→ Assignment
Beginning with the very first line, please reproduce the entries exactly through the line containing "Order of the".

[Stored records]
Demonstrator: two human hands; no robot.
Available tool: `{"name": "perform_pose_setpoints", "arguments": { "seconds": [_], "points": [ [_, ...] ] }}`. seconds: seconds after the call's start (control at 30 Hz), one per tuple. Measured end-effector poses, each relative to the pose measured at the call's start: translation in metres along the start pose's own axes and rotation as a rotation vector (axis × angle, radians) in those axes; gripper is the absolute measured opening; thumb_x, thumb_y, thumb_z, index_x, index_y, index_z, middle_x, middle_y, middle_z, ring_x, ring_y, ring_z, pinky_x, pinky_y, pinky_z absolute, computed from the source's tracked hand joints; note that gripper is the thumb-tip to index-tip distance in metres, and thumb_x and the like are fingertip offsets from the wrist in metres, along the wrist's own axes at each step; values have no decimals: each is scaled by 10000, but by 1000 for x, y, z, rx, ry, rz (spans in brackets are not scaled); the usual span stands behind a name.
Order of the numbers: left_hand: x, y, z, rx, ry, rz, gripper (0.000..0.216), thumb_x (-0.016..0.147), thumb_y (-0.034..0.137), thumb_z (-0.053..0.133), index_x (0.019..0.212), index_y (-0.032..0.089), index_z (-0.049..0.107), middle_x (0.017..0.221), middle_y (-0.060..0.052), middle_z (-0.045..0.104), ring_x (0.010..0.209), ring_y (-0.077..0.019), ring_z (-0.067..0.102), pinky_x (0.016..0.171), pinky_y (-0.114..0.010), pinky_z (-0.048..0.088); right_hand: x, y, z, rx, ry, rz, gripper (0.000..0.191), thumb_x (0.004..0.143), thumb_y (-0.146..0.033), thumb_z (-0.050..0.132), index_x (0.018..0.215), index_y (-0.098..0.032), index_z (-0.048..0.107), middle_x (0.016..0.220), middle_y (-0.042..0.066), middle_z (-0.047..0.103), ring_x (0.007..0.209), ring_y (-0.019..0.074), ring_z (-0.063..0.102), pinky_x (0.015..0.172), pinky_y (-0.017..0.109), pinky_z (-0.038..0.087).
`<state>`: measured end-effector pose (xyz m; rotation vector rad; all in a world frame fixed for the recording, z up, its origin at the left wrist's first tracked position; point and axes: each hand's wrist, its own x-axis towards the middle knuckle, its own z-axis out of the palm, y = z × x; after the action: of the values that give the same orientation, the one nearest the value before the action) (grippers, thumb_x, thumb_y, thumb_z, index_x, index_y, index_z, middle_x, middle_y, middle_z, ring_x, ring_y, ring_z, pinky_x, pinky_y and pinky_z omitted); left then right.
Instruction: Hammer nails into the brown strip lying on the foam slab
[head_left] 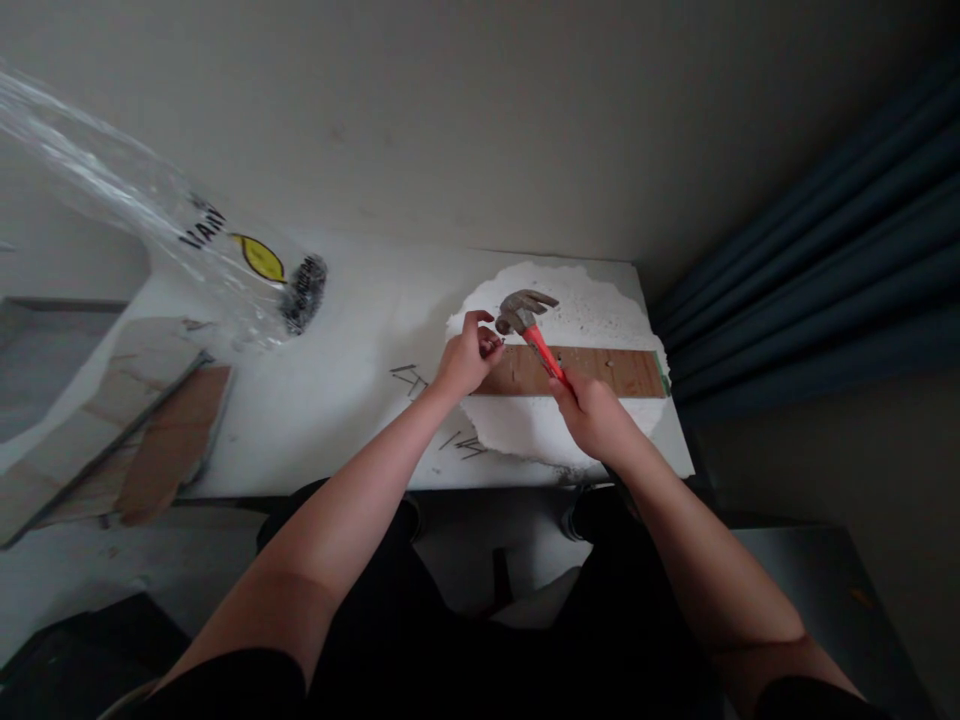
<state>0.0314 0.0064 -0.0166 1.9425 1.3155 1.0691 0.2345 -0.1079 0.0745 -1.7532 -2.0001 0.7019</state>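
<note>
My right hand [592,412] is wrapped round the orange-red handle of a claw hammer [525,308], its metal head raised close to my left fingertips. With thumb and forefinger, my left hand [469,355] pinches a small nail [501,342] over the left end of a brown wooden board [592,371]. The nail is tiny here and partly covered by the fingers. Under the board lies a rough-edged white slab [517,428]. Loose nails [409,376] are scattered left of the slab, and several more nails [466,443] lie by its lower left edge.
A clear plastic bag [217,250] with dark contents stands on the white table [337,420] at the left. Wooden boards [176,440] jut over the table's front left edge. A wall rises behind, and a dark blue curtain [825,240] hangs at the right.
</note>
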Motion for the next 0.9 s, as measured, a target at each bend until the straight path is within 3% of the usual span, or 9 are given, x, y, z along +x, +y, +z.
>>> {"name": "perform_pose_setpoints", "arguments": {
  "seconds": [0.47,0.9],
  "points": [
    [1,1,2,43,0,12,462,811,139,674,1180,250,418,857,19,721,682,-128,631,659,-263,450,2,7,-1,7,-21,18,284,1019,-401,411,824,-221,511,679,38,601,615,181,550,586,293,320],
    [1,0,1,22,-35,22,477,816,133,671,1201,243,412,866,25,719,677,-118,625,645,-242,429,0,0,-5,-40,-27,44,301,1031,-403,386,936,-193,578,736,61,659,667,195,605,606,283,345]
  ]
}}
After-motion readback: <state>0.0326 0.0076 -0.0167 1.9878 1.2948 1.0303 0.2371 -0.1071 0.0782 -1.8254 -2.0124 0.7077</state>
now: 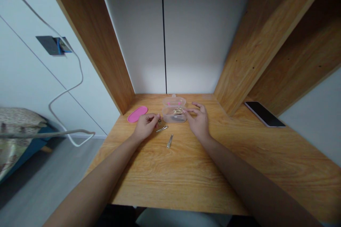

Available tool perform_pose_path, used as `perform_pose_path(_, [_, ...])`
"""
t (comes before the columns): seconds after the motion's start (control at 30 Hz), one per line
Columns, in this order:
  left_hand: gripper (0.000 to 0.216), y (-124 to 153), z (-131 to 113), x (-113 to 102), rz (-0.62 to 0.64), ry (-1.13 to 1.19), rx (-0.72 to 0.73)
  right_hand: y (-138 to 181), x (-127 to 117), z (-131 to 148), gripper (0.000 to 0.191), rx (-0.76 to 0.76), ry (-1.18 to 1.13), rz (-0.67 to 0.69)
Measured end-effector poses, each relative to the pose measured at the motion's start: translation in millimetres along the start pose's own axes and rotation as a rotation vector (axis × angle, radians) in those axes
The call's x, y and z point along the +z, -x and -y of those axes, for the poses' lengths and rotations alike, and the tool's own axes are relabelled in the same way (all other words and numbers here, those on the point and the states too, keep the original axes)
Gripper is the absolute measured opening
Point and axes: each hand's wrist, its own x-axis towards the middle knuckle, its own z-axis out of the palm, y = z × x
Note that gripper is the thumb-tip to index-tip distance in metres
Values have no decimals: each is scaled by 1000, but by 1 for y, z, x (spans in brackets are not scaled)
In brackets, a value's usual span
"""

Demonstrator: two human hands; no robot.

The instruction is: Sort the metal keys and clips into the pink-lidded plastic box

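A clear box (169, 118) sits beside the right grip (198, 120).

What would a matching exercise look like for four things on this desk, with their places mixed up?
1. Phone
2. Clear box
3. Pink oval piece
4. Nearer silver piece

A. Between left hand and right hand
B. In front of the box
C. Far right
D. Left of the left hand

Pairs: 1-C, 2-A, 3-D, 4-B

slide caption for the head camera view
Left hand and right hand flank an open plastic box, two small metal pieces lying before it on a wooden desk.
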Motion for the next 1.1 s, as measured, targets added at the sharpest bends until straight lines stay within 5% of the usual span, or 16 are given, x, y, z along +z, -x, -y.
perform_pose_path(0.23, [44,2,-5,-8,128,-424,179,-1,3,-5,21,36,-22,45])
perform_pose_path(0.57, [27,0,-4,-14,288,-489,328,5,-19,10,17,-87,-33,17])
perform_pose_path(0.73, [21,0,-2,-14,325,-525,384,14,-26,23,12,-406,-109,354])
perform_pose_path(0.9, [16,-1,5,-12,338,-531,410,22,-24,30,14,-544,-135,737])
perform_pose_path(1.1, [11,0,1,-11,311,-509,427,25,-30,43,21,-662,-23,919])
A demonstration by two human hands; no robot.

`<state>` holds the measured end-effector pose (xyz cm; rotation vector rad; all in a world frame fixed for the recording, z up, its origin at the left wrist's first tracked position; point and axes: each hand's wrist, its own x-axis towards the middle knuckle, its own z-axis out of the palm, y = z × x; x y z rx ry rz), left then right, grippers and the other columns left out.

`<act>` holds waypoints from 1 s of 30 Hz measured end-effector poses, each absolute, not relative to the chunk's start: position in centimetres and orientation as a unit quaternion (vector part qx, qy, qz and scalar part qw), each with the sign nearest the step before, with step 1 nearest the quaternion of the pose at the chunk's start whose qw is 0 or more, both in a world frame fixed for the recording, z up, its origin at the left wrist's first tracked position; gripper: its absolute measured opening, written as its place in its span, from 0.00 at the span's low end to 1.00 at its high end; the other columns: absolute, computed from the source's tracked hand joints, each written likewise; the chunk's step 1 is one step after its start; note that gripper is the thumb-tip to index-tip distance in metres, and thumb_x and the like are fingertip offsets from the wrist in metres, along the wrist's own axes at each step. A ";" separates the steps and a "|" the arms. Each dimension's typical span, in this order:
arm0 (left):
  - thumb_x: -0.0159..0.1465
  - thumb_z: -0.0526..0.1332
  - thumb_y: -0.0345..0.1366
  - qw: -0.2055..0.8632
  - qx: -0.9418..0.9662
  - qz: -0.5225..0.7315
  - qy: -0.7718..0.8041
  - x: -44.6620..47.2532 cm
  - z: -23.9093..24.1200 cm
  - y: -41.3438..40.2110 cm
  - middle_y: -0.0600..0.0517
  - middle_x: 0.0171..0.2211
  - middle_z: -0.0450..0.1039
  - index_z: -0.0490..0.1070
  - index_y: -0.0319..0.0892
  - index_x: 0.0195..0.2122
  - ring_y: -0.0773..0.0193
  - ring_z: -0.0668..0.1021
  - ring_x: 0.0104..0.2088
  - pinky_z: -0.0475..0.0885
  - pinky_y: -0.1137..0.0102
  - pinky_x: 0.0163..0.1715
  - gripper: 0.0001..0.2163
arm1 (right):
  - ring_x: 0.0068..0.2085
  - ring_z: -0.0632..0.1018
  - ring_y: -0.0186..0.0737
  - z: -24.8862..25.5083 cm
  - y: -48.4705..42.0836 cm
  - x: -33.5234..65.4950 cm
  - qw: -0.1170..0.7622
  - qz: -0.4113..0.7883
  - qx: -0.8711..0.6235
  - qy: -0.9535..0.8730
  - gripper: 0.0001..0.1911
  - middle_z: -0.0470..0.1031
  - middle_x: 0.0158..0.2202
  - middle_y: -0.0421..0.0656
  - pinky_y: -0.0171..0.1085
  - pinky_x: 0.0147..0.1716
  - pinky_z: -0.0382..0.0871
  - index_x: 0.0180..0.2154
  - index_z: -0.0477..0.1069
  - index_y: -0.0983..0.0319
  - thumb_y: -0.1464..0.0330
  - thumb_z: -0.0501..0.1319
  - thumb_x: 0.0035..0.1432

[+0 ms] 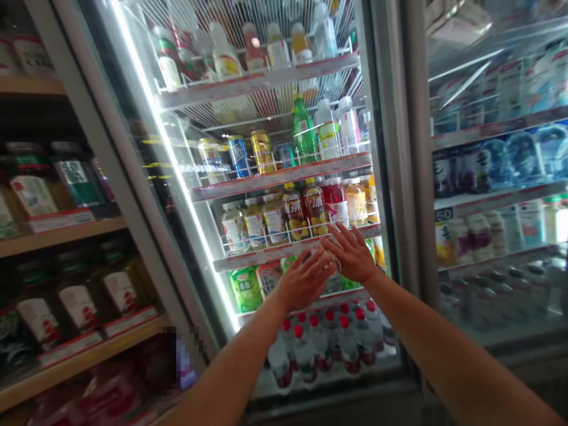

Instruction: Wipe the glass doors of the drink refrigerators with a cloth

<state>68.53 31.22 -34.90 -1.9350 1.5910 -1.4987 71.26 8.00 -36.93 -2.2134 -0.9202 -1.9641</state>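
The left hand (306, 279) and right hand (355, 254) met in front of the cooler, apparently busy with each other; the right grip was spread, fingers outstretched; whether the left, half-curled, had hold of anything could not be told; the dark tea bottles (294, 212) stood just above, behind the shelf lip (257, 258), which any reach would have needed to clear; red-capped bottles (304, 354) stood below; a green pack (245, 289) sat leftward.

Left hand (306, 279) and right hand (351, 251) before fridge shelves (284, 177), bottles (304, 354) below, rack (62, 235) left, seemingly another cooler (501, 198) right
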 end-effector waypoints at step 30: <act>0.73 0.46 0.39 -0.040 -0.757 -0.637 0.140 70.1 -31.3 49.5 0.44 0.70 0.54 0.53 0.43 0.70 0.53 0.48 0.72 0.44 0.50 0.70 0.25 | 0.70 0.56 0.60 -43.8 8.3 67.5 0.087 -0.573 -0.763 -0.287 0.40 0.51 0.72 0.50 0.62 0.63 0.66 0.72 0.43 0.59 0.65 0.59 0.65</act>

→ Answer for the task
Demonstrator: two human hands; no robot.
Available tool: `{"name": "perform_pose_setpoints", "arguments": { "seconds": [_], "points": [ [_, ...] ] }}`. seconds: seconds after the call's start (control at 30 Hz), one per tuple. Measured end-effector poses, each relative to the pose measured at the call's start: translation in metres along the start pose's own axes and rotation as a rotation vector (axis × angle, radians) in those axes; gripper is the absolute measured opening; thumb_x, thumb_y, thumb_z, index_x, index_y, index_z, middle_x, middle_y, middle_z, ring_x, ring_y, ring_z, pinky_x, pinky_y, pinky_z absolute, computed from the source's tracked hand joints; note that gripper is the thumb-tip to index-tip distance in metres, and thumb_x and the like are fingertip offsets from the wrist in metres, along the wrist's own axes at each step; values have no decimals: each is scaled by 10000, but by 1000 for x, y, z, rx, ry, rz (spans in brackets are not scaled); the usual span stands behind a name.
Order of the numbers: left_hand: x, y, z, rx, ry, rz, gripper (0.000..0.216), thumb_x (-0.016..0.147), thumb_y (-0.034..0.137), thumb_z (-0.053..0.133), index_x (0.019..0.212), index_y (-0.032..0.089), index_z (-0.049..0.107), middle_x (0.017..0.221), middle_y (-0.060..0.052), middle_z (-0.045..0.104), ring_x (0.010..0.209), ring_y (-0.077..0.019), ring_z (-0.067..0.102), pinky_x (0.016..0.171), pinky_y (-0.114..0.010), pinky_z (-0.048..0.088); right_hand: x, y, z, rx, ry, rz, gripper (0.000..0.191), thumb_x (0.004..0.143), thumb_y (-0.146..0.033), thumb_z (-0.050..0.132), index_x (0.018..0.215), index_y (-0.098..0.032), index_z (-0.048..0.107), middle_x (0.016..0.220), middle_y (-0.042..0.066), middle_z (-0.047..0.103), ring_x (0.007..0.209), ring_y (-0.019..0.074), ring_z (-0.063..0.102), pinky_x (0.015..0.172), pinky_y (-0.017..0.109), pinky_z (-0.038..0.087).

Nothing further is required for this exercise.